Pedro Letria possui a arte serena do fotojornalista: gosta de deambular pelos cenários mais contrastados (há imagens da Índia, Bósnia, Palestina, etc.), sempre desperto para uma verdade visceral e, realmente, local que resiste a qualquer facilidade pitoresca. Em todo o caso, também esta classificação, “fotojornalismo”, não basta para descrever a acutilância e, por vezes, a fulgurante beleza do seu trabalho.

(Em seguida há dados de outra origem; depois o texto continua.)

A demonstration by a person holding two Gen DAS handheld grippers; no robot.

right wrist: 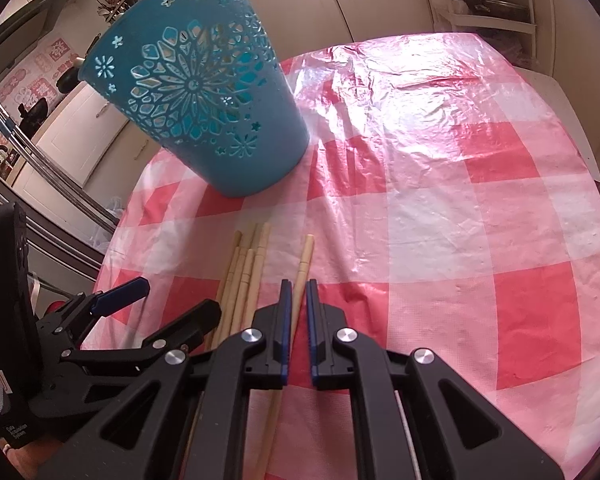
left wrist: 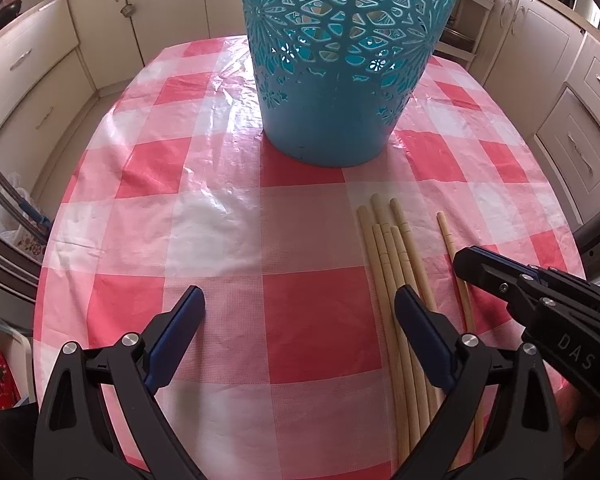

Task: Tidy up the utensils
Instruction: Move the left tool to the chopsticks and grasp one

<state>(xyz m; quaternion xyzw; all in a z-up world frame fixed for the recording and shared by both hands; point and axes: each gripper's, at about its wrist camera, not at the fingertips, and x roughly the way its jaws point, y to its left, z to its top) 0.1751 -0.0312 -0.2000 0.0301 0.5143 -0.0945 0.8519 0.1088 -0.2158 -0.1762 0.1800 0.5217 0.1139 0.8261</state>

Dir-se-ia que há nele uma vontade conceptual que nos pede que nunca menosprezemos o factor humano (mesmo que uma imagem possa dar a ver apenas um burro numa deslumbrante paisagem de São Jorge, nos Açores). Olhamos e, no limite, somos confrontados com a energia mais radical que uma fotografia pode conter: a de não abdicar de celebrar a vida que nela se exprime ou recorda.
Daí o efeito paradoxal das três imagens de abertura. Dão-nos a ver outros tantos cães, envelhecidos, galgos ex-corredores, que vivem num “reformatório”, em Hersham (Inglaterra). Condenados a uma existência sem donos, são seres cuja verdade se confunde com a pura espera da morte. Que a fotografia eternize a sua espera, eis o que resume a utopia mais louca que aqui se encena: face à morte, somos todos aristocratas.